# EXERCISE DETAILS:
Among the entries below, find the lines with "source" and copy them.
DATASET RECORDS below:
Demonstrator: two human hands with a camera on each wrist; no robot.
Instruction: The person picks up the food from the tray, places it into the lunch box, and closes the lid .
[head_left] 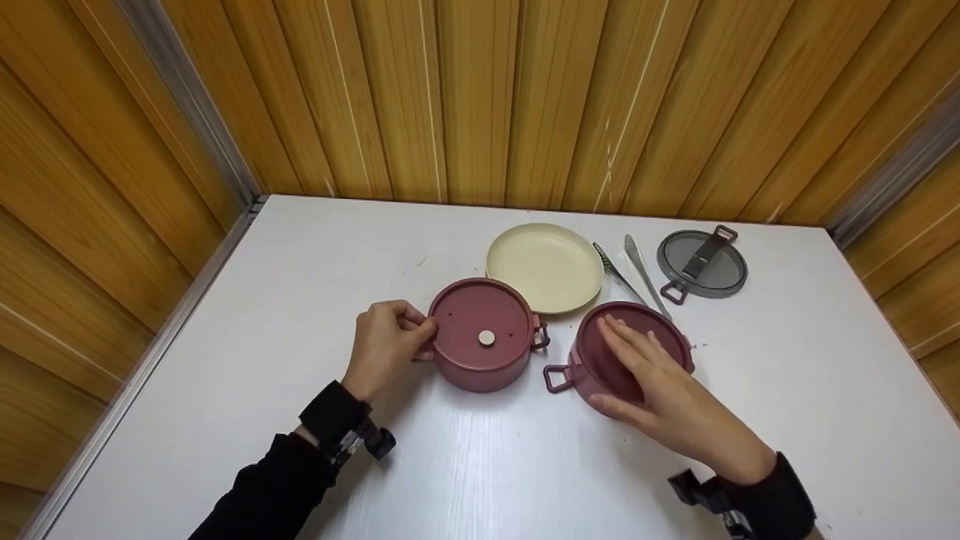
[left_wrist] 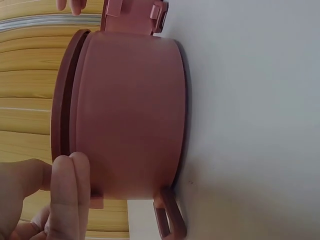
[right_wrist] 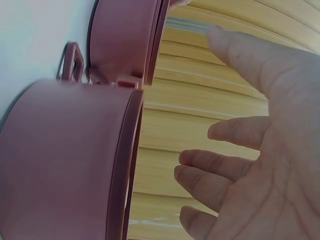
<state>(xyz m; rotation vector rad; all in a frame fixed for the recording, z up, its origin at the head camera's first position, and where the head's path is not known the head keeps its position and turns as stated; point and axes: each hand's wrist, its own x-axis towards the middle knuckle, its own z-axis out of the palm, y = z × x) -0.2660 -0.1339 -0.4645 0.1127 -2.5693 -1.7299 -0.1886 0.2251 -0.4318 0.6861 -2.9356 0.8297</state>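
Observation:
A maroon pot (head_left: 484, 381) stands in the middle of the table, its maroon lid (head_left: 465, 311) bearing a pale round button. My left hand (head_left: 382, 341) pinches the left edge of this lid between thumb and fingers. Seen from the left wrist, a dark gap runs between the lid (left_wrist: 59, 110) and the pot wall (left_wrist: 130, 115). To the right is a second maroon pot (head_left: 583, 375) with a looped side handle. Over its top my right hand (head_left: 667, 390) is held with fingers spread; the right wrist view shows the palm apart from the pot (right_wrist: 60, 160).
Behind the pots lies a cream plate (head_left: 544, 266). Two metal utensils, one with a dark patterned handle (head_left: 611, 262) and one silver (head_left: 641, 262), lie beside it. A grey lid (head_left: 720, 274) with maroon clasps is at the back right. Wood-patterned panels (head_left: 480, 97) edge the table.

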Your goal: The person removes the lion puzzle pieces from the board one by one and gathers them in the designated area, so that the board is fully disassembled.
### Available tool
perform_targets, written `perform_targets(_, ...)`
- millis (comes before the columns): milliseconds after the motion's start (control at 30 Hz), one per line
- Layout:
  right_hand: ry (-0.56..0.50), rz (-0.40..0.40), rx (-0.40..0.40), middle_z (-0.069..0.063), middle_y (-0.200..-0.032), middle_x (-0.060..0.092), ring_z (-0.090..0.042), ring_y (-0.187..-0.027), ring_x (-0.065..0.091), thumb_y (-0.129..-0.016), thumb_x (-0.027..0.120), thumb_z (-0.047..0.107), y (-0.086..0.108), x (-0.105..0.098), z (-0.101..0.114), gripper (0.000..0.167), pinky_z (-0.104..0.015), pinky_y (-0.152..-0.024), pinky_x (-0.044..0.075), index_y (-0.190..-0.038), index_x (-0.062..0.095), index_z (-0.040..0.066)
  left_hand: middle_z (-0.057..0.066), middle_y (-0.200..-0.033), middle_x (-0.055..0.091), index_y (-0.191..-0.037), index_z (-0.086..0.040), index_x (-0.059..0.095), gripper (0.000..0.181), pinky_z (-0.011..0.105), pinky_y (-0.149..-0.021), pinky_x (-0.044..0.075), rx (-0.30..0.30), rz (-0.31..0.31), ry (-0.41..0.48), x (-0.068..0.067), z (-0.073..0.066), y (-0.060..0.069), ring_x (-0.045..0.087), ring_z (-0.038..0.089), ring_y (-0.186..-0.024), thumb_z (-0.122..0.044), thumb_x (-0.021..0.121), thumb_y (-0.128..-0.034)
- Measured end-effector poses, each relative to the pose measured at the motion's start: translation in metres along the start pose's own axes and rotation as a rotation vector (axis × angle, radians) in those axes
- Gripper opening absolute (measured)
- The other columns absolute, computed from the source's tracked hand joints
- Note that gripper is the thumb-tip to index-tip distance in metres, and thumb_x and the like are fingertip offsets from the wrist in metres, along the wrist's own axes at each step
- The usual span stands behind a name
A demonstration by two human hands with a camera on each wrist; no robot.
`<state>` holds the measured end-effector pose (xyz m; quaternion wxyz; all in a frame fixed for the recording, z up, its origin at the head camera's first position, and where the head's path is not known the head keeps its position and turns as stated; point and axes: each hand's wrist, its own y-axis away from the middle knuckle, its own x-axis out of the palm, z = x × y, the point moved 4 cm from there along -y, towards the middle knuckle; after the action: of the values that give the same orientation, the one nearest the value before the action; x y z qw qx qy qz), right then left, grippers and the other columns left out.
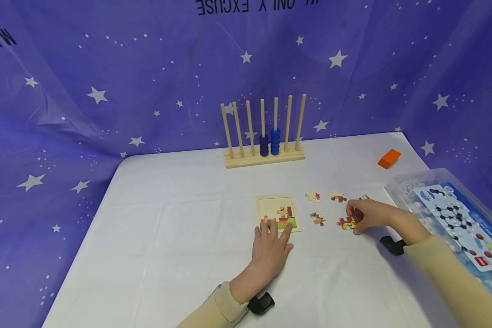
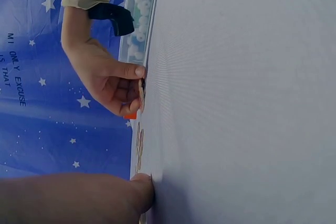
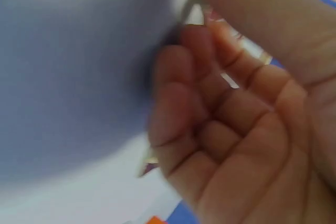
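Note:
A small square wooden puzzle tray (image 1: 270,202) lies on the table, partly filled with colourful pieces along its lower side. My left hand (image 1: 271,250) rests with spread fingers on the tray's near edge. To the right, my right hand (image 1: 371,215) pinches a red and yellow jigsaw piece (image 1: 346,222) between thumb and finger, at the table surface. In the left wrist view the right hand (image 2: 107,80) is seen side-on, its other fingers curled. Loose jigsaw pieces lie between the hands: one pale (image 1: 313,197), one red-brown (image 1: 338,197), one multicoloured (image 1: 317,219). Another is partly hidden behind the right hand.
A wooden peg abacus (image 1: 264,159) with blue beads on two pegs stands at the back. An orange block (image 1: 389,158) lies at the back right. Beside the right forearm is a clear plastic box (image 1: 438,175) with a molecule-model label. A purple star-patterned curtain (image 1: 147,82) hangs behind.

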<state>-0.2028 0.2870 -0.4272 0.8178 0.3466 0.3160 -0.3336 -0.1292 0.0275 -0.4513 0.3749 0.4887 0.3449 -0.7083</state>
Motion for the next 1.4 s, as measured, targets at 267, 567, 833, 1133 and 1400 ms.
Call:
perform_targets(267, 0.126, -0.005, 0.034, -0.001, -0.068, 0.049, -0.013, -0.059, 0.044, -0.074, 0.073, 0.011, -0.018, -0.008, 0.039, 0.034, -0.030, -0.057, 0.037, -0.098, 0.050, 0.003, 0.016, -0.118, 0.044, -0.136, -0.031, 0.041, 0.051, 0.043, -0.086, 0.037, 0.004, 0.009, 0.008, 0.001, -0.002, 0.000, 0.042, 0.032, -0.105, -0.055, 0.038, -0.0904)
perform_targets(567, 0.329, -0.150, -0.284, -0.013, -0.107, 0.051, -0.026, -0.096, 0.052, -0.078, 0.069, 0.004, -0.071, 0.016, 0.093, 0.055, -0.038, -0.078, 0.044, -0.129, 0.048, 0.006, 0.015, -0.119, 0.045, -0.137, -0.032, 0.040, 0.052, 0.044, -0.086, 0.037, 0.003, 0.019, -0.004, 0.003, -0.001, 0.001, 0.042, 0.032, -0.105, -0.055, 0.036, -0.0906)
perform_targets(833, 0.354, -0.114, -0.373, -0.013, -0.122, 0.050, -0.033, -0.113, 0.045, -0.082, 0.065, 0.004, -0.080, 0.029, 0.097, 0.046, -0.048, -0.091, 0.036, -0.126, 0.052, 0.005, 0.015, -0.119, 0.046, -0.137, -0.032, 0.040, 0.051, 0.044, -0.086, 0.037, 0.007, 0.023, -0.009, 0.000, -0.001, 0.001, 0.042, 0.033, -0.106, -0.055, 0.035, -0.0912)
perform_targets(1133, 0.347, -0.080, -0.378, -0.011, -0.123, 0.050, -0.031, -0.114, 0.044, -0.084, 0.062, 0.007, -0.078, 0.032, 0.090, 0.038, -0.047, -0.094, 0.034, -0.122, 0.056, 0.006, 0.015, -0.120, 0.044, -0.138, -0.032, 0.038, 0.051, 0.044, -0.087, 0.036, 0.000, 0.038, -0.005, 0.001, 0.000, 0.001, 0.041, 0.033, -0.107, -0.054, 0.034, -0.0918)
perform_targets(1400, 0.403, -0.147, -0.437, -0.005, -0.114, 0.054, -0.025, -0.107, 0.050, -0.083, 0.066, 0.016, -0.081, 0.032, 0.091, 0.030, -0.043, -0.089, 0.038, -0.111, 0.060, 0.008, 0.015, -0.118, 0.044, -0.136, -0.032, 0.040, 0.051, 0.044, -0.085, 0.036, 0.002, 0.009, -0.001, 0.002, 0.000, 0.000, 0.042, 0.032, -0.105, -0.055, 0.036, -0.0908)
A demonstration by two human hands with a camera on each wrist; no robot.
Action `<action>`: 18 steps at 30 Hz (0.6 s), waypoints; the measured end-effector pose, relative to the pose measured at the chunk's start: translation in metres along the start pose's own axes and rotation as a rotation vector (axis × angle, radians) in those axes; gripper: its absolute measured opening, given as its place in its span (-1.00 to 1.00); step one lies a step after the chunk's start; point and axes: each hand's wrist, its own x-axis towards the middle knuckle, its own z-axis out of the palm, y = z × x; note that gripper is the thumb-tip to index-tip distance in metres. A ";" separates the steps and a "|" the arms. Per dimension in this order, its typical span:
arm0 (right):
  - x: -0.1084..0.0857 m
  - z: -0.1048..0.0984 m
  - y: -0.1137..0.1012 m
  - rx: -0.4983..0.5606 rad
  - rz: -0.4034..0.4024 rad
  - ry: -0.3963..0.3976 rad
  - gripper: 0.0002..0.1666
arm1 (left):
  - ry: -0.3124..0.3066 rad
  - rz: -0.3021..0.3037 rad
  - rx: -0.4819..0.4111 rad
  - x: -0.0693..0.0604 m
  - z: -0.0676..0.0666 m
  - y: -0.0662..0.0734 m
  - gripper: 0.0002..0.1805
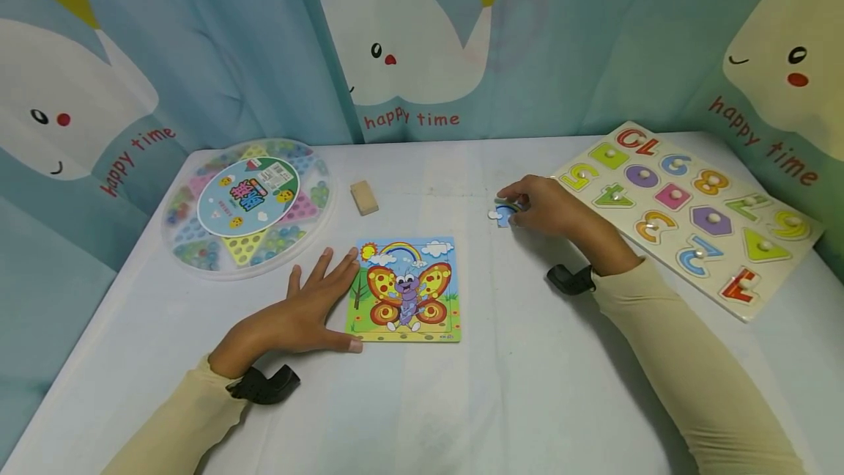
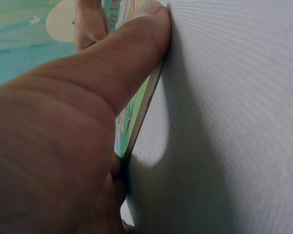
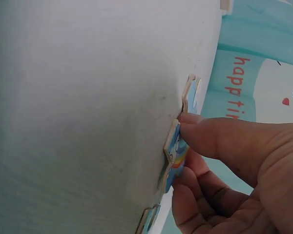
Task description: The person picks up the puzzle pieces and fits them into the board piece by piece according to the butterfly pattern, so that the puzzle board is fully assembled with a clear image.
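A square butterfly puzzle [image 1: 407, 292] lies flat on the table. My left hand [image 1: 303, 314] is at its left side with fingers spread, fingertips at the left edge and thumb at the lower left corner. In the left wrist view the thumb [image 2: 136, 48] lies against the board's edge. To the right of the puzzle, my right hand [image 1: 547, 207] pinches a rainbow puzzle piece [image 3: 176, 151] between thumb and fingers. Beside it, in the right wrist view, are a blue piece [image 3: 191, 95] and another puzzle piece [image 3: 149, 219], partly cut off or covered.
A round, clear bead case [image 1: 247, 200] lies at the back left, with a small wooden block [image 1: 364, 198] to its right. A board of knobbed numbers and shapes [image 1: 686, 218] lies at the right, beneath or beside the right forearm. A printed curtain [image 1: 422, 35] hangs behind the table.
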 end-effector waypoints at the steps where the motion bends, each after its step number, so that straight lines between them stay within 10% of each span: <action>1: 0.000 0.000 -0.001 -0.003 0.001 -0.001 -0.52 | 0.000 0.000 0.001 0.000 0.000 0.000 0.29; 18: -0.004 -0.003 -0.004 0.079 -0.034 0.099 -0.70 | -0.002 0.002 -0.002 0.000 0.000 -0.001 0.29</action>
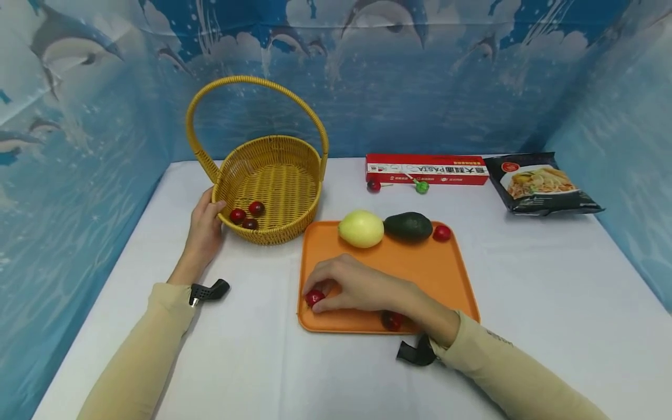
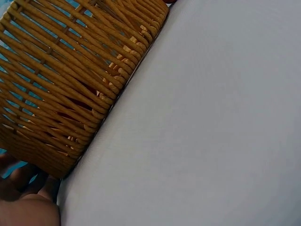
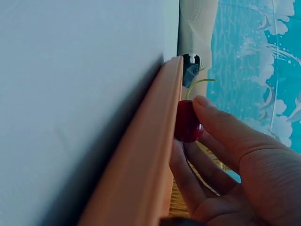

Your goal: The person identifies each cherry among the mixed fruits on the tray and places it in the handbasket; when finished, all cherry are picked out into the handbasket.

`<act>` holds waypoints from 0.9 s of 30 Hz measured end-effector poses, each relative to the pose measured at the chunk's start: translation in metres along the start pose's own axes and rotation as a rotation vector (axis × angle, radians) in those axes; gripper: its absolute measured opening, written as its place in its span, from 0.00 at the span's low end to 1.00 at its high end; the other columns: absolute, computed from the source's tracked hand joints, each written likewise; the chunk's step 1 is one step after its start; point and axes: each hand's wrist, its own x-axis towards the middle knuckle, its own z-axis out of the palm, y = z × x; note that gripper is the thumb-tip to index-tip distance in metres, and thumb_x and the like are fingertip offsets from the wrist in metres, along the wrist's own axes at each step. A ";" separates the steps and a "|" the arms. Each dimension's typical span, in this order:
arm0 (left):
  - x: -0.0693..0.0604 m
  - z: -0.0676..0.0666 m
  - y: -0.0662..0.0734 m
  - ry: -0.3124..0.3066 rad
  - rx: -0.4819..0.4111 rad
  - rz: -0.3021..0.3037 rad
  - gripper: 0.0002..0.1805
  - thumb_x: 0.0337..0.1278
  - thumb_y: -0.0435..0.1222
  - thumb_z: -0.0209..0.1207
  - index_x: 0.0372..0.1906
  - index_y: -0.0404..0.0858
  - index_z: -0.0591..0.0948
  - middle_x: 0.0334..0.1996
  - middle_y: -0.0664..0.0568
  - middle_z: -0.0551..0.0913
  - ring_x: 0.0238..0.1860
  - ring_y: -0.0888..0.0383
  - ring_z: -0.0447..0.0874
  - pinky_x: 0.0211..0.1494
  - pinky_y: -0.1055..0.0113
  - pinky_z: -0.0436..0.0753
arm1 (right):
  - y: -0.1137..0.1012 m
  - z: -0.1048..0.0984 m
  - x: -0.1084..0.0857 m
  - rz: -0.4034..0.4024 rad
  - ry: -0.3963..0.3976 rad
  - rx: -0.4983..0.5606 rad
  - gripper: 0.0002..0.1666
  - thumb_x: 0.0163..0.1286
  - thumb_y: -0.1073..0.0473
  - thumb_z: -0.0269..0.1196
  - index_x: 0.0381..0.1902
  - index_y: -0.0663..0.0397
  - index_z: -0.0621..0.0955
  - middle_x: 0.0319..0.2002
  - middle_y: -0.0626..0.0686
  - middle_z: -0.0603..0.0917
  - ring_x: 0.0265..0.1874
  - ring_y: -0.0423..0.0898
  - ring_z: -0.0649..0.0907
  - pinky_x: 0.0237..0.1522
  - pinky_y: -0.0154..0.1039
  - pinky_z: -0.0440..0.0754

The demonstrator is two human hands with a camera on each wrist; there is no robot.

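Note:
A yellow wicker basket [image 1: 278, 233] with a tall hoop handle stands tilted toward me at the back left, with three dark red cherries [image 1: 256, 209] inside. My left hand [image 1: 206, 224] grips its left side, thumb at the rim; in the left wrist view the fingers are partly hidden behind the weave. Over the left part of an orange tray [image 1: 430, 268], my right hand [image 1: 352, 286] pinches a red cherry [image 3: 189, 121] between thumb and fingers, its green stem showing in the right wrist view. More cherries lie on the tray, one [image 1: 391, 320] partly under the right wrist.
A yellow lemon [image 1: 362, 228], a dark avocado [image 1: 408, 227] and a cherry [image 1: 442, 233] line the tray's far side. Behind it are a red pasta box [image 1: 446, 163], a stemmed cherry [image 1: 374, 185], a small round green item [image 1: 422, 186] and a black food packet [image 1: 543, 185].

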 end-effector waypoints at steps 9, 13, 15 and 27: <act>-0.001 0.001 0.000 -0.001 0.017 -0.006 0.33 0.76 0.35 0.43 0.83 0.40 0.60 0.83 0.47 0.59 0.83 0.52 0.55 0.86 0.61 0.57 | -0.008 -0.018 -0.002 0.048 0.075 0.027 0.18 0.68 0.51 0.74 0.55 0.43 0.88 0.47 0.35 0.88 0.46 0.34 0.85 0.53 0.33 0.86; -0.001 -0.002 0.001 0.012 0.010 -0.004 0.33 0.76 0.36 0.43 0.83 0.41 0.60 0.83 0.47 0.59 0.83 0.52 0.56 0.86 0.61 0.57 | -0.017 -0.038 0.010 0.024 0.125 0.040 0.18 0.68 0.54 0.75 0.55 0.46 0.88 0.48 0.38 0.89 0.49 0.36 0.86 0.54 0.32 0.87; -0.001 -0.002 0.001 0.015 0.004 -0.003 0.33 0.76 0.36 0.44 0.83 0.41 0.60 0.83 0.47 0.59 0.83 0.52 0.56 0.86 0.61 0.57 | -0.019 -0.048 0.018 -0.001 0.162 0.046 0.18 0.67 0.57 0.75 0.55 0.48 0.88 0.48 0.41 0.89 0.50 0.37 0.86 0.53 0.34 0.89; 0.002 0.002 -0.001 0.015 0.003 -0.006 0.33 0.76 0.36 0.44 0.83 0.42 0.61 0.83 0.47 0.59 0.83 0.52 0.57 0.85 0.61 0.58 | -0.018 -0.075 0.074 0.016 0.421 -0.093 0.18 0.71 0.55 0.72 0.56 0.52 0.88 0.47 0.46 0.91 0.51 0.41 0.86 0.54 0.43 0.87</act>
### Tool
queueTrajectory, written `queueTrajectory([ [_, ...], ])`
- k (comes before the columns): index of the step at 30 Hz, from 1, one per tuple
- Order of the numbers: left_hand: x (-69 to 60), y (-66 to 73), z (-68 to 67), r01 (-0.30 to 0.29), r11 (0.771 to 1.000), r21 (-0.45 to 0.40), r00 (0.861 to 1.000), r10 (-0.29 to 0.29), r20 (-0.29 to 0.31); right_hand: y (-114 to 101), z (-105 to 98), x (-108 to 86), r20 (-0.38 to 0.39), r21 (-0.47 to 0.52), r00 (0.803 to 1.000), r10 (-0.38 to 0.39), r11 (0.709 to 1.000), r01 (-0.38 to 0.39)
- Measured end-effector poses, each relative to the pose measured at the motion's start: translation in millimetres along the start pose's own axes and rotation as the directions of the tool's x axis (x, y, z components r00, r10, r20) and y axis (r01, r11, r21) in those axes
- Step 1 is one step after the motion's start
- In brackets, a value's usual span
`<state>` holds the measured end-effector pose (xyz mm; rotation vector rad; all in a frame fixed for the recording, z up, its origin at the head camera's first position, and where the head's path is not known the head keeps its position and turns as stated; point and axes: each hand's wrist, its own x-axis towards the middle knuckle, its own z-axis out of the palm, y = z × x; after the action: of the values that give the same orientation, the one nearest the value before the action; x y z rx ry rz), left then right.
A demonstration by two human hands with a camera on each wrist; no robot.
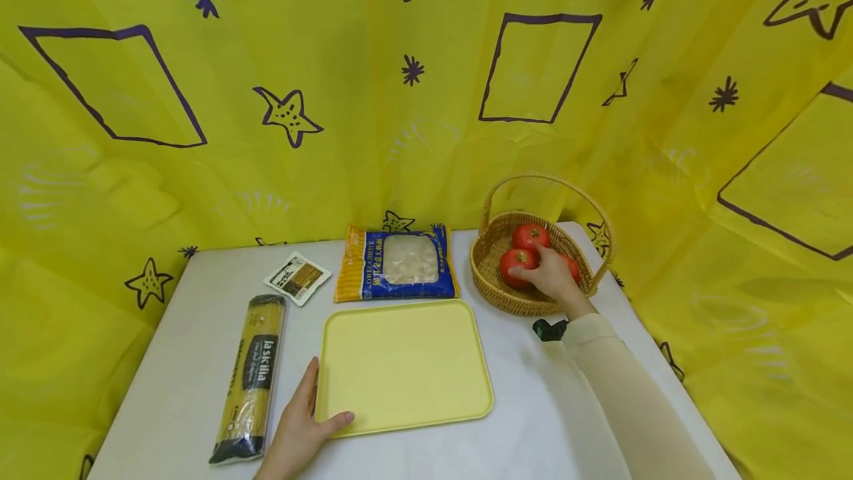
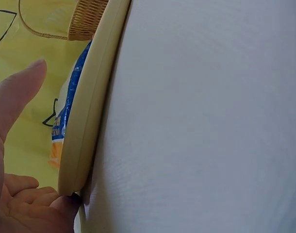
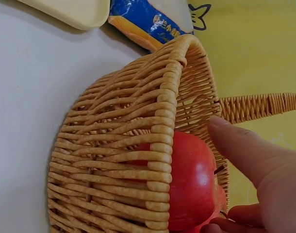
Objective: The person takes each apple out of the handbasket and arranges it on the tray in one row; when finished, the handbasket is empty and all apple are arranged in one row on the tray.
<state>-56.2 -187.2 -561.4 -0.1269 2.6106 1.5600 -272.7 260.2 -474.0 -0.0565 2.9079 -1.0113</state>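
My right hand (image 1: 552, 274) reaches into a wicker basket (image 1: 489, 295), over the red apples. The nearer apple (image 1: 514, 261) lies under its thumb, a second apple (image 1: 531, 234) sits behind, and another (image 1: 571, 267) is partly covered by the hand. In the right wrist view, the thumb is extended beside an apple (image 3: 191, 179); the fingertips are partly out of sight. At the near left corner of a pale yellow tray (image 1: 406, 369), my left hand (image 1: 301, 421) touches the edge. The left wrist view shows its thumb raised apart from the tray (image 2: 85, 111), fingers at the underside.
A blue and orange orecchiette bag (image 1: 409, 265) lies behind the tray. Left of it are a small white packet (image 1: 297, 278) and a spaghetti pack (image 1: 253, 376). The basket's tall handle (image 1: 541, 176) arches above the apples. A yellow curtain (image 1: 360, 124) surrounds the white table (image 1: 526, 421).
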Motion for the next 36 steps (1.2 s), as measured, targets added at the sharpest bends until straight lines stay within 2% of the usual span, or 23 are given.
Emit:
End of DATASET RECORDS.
# EXERCISE RESULT:
- The other columns absolute, computed from the source's tracked hand joints
`<act>` holds waypoints from 0.9 s of 30 Hz measured end-effector poses, each relative to the pose measured at the chunk's start: translation in metres along the start pose's own axes and rotation as a rotation vector (axis × angle, radians) in those axes; gripper: its absolute measured opening, written as its place in its span, from 0.00 at the span's low end to 1.00 at its high end; the other columns: absolute, computed from the source's tracked hand joints, each written likewise; the chunk's step 1 is one step after its start; point and axes: each hand's wrist, its own x-axis towards the middle knuckle, its own z-axis out of the palm, y = z × x; note that gripper is the thumb-tip to index-tip distance in metres, and thumb_x and the like are fingertip offsets from the wrist in metres, along the wrist's own axes at each step. A ";" separates the steps and a "|" the arms. Each dimension's typical span, in this order:

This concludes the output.